Le garde des Sceaux justifie ainsi sa décision de suspension, qui a conduit à la révocation d’Algassimou Diallo. « Conformément à la loi L/054 du 17 mai 2013 relative au statut des magistrats de Guinée, le garde des Sceaux, ministre de la Justice, a le pouvoir de suspendre un magistrat lorsqu’il constate que ce dernier a commis des faits susceptibles d’entraîner une faute disciplinaire. Et je pense que j’ai été informé de certains faits concernant M. Algassimou Diallo. En tant que magistrat, même s’il est de la Cour suprême, le statut de magistrat s’applique à toutes les catégories de magistrats. Alors, c’est à travers cette loi que, dès que j’ai été informé de cette situation, de ces faits que j’ai estimés pas trop catholiques, des faits qui normalement ne devaient pas être commis par un magistrat, des faits qui sortent carrément du cadre des pratiques d’un magistrat, j’ai jugé nécessaire de le suspendre », a-t-il expliqué.

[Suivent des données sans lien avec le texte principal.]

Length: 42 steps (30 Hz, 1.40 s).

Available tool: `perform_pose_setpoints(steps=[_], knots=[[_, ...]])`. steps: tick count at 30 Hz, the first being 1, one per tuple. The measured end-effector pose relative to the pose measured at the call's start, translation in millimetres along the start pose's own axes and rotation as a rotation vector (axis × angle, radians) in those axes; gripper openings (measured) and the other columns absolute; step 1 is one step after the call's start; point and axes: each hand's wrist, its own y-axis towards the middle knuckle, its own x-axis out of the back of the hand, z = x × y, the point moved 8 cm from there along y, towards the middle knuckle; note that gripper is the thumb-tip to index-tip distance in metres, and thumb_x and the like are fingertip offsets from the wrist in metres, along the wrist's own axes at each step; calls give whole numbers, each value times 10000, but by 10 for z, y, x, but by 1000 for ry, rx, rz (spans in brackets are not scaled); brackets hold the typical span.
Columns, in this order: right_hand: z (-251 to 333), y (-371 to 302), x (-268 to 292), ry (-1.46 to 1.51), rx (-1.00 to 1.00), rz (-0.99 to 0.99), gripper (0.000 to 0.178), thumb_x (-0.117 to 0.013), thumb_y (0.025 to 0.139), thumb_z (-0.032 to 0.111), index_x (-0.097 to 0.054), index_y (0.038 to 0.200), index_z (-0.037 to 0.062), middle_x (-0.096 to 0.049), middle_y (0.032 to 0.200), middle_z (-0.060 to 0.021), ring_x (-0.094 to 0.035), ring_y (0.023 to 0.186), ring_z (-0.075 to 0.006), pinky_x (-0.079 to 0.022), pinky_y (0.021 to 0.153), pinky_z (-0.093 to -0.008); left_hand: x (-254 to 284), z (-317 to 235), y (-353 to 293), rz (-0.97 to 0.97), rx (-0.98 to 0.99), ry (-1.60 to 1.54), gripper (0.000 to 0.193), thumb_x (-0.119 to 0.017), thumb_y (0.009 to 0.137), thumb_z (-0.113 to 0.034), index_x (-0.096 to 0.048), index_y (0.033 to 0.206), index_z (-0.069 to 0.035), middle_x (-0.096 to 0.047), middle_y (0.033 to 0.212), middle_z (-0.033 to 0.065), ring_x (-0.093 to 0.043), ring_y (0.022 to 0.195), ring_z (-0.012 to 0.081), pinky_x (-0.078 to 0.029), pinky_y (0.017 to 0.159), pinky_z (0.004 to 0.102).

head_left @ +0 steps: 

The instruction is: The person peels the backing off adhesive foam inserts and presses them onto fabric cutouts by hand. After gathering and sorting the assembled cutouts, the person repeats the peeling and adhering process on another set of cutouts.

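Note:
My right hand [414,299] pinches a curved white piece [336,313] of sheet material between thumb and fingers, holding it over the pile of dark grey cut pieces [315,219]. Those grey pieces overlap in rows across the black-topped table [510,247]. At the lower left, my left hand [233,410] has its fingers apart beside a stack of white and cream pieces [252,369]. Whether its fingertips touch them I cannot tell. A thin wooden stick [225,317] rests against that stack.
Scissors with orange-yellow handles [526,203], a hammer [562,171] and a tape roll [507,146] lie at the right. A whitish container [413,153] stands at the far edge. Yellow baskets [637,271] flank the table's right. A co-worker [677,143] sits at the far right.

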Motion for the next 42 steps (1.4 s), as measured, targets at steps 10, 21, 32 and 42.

Il précise que c’est l’article 38 de la loi précitée qui lui permet, en tant que garde des Sceaux, de prendre une telle mesure. « Ce n’est pas parce que c’est monsieur Algassimou, c’est n’importe quel magistrat. N’importe quel magistrat qui se prêterait à ces pratiques serait suspendu. Et à la suite de cette suspension, j’ai saisi le Conseil supérieur de la magistrature. Parce que là, vous devez savoir que cette suspension est provisoire, conformément à l’article 38 de cette loi. Le garde des Sceaux n’a pas besoin d’attendre la décision du conseil de discipline du Conseil supérieur de la magistrature pour sanctionner ou suspendre un magistrat. C’est une mesure conservatoire que le garde des Sceaux peut prendre et saisir ensuite le conseil de discipline du Conseil supérieur de la magistrature, qui est présidé ici par le premier président de la Cour suprême ou le procureur général près ladite cour. Donc, c’est ce que j’ai fait. »
Ainsi, réuni à huis clos, le conseil de discipline du Conseil supérieur de la magistrature a décidé de révoquer Algassimou Diallo.
« C’est clair dedans, conformément aux articles 20, 35 et 36 de la loi organique L054-CNT/2013-17-2013 portant statut des magistrats, M. Algassimou Diallo vient d’être révoqué par le conseil de discipline du Conseil supérieur de la magistrature. Ça veut dire qu’à partir de l’instant, il n’est plus magistrat. C’est ce qui ressort de cette note », a conclu le garde des Sceaux, Ibrahima Sory II Tounkara.